(What you should do): The output must contain exactly the lines from the top of the listing below through the line containing "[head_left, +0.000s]", and no pictures.

(Information shown):
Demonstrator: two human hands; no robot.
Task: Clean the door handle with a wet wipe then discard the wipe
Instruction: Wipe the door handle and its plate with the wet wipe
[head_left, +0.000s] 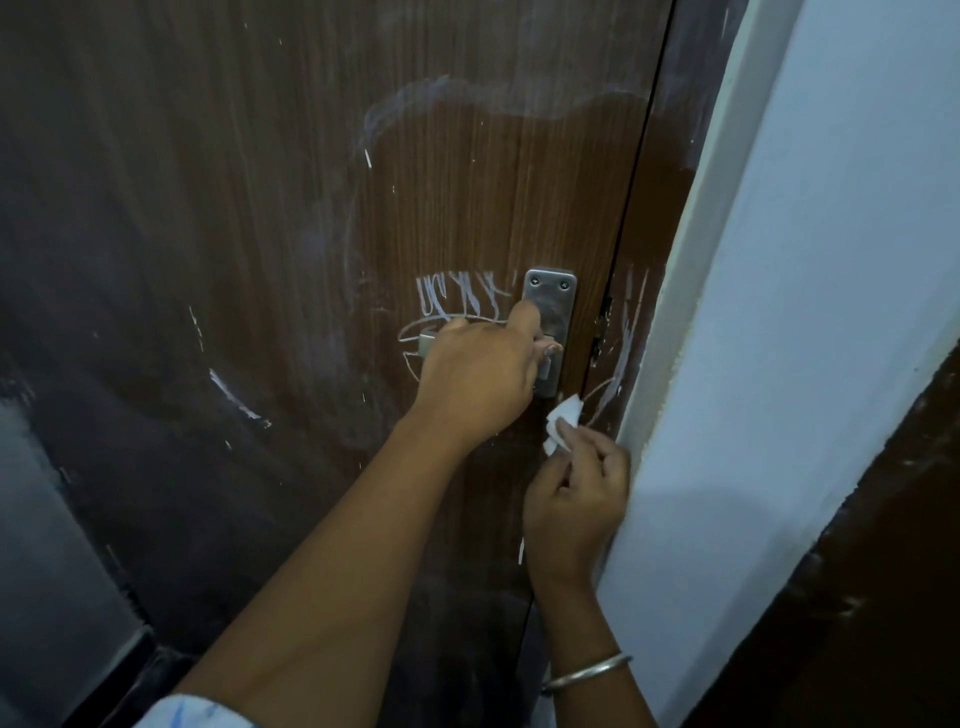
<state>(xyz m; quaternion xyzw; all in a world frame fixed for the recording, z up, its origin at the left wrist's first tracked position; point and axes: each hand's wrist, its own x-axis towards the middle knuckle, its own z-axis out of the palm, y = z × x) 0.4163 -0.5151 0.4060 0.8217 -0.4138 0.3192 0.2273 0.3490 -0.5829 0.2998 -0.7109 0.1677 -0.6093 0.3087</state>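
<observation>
Left hand seemingly grips handle; right pinches wipe.

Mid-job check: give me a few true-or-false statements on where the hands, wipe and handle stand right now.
1. The left hand grips the door handle. True.
2. The wet wipe is pressed on the handle. False: the right hand pinches it in its fingers, below the handle plate, not on the handle.
3. White scribbles mark the brown door. True.
4. The metal bangle sits on the left wrist. False: it is on the right wrist.
</observation>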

(Solution for this task):
Demonstrator: two human hands; no robot.
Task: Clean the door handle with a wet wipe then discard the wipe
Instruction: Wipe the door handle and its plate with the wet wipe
[head_left, +0.000s] 

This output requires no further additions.